An exact copy of the listing is what is needed here; write it out in full.

[[ Data extract, beginning ]]

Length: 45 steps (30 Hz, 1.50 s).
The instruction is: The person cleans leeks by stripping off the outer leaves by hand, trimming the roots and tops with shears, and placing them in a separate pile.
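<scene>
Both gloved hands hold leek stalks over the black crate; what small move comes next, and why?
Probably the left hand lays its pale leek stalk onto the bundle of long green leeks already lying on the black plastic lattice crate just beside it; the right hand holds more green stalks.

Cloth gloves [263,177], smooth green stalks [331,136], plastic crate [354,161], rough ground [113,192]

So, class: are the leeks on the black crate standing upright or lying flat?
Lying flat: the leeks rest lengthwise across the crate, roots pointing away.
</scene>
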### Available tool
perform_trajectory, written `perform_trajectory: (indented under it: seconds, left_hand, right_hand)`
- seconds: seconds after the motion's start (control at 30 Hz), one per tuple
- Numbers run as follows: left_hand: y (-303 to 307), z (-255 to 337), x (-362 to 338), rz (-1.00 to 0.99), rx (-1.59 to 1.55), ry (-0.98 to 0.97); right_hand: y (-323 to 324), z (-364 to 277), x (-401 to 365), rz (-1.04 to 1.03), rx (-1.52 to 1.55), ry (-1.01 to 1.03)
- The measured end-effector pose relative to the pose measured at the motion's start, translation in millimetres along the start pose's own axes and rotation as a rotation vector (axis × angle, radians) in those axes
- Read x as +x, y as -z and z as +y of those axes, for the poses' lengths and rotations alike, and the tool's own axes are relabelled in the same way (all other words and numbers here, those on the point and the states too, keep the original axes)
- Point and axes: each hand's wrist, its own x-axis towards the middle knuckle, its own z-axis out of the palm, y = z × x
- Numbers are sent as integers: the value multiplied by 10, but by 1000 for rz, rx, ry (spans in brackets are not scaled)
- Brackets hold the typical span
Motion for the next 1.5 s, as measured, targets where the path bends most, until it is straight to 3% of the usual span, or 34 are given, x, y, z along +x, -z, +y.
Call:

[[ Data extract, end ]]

**Solution for this problem**:
Length: 45 steps (30 Hz, 1.50 s).
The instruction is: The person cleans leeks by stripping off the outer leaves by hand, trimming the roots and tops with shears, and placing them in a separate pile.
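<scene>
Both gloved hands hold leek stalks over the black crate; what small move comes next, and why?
Probably the left hand lays its pale leek stalk onto the bundle of long green leeks already lying on the black plastic lattice crate just beside it; the right hand holds more green stalks.

Cloth gloves [263,177], smooth green stalks [331,136], plastic crate [354,161], rough ground [113,192]

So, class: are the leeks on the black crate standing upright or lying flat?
Lying flat: the leeks rest lengthwise across the crate, roots pointing away.
</scene>
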### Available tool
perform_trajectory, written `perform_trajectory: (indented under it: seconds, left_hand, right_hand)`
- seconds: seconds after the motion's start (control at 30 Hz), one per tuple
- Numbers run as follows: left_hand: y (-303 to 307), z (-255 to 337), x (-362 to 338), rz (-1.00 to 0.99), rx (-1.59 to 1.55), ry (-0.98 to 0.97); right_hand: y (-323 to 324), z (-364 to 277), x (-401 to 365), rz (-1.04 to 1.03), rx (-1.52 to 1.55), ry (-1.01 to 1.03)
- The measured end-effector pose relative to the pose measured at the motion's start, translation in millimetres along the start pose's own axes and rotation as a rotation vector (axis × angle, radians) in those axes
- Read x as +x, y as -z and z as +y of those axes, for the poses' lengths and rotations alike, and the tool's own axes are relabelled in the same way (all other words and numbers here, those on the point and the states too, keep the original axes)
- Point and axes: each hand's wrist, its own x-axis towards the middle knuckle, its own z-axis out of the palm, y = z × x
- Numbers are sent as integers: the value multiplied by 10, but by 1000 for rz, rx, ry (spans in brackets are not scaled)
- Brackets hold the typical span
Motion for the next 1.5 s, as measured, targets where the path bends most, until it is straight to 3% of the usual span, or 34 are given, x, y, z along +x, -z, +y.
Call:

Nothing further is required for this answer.